The Kagonesti Pathfinder, deeply moved, touched his hand to the knight’s shoulder. “You have,” he promised, knowing that Sir Kamford Willis was a warrior as courageous, as mighty – in his own way – as Faltath, or any heroic wild elf brave.
Ashtaway stood still, remembering and meditating, while the knights allowed their horses to graze and drink. He still hadn’t moved when they mounted, though he finally raised a hand in farewell as Sir Kamford, riding at the rear, disappeared into the trees.
After a few brief minutes spent rigging several snares, Ash spent the rest of the day swimming in the stream and sunbathing. The snares provided him with two plump rabbits for dinner, and afterward he slept under the s
tars. Every time he awakened, he rejoiced to the array of lights that gleamed and twinkled at him from the moonless vault of the sky. He felt newly alive, as if he had emerged from the tunnels a different person, a different kind of Pathfinder.
He took five days in returning to the south, following valleys that became steadily more familiar as he moved closer to the Bluelake.
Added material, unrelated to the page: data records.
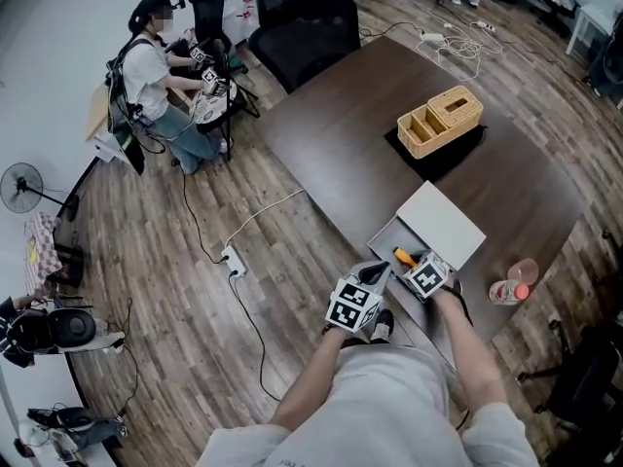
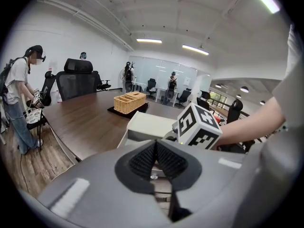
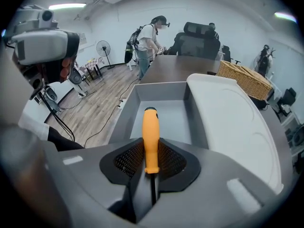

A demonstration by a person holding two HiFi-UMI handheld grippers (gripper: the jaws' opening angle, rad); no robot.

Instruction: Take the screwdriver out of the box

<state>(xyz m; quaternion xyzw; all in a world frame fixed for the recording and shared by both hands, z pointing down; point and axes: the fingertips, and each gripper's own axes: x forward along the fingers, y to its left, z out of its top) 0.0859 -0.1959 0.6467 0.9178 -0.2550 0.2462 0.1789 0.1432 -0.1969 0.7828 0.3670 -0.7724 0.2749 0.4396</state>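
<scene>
Two grippers hung at the near edge of the dark table (image 1: 331, 134) in the head view. The left gripper (image 1: 375, 276) was just beside the near corner of the grey box (image 1: 387, 236). The right gripper (image 1: 409, 261) reached over the box's open end, where the orange handle of the screwdriver (image 1: 403, 256) showed. The box's white lid (image 1: 443, 224) lay across its far part. Farther up the table a wicker basket (image 1: 440, 120) stood on a black mat (image 1: 438, 156). A person (image 1: 156, 81) stood on the wood floor well apart from the table, near a black office chair (image 1: 304, 22).

In the left gripper view, the left gripper (image 2: 155, 151) had its ribbed pads pressed together with nothing between them. Beyond it were the lid (image 2: 149, 125), the marker cube (image 2: 199, 126) of the right gripper, and the wicker basket (image 2: 129, 102) farther off.

In the right gripper view, the right gripper (image 3: 151, 159) was clamped on the screwdriver (image 3: 150, 132) at the lower part of its handle. The dark shaft ran back toward the camera, and the handle pointed out over the box (image 3: 164, 113), whose tray was open. Whether the tool touched the tray floor could not be told. The lid (image 3: 228, 122) lay to the right.
</scene>
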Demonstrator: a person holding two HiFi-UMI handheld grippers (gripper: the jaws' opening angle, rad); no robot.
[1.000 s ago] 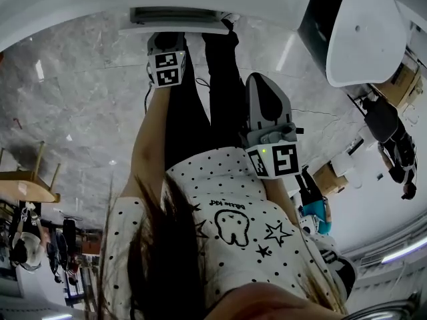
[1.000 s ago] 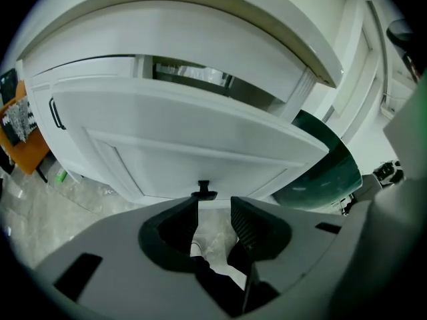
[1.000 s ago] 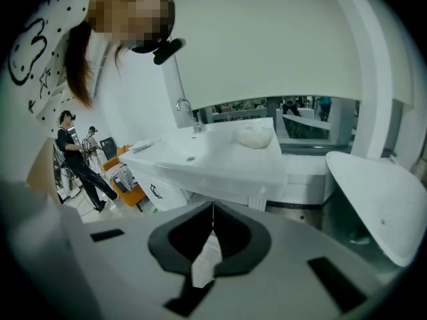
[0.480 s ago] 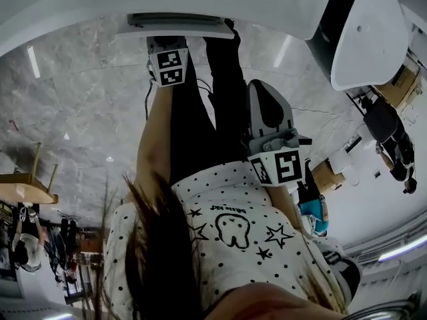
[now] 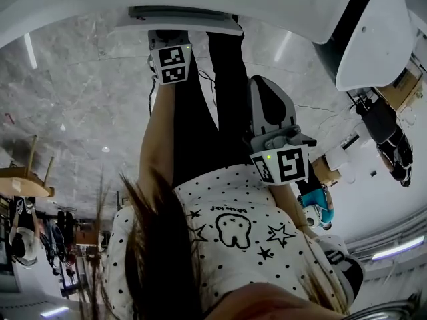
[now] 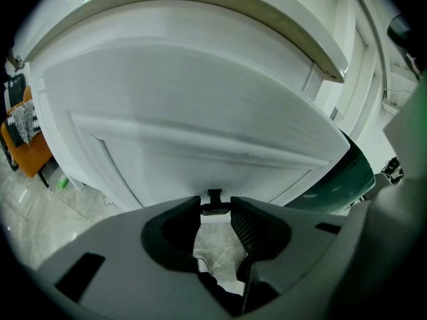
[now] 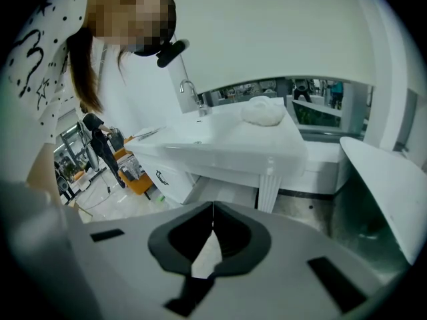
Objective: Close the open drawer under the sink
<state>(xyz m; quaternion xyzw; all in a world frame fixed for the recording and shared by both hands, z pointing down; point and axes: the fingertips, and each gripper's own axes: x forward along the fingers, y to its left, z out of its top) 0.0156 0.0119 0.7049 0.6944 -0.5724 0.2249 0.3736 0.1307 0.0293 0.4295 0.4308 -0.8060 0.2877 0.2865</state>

All the while his mind worked, as he wrestled with an expanded view of his world. For the first time in his life, he considered the notion that there were good people in the world – people who were not of the Kagonesti. Sir Kamford, and even Highbulp Toofer, had forced Ashtaway to reconsider the traditions that had kept his tribe in an almost constant state of war. Surely some enemies, such as the ogres and the bakali, were worthy foes. But perhaps it was wrong to assume that humans, that dwarves, were enemies, simply because they were humans or dwarves.
Ashtaway even speculated about the Silvanesti – might the Kagonesti learn that the ancient clans of the House Elves were not filled with the despicable villains that Ash had always been taught resided there? He had known Kagonesti who had been killed by Silvanesti swords, and of the deadly traps laid by the House Elves to protect their precious cities. He had seen Silvanesti slain by arrows fired from wild elven ambush. He sensed that such depths of hatred could not be wrong. The House Elves and the wild elves were forever destined to be foes.
As he traveled through the eternal woodland, Ashtaway discarded some of his earlier beliefs and embraced others. He reflected on war and peace, on the worth of life and death when a hated foe stood before one’s blade or bow. He wondered about the nature of hatred, such as that which had raged between his people and humankind through all the ages of Krynn. And still the inner torment raged within him. It was not until he had reached a familiar valley within a day’s march of the village that he understood why.
Turning to the side, he made his way toward the foothill valley, climbing through the rocky notch to see the black, obsidian wall. He wished he had the time to hunt, to bring fresh game with him, but his urgency wouldn’t allow delay.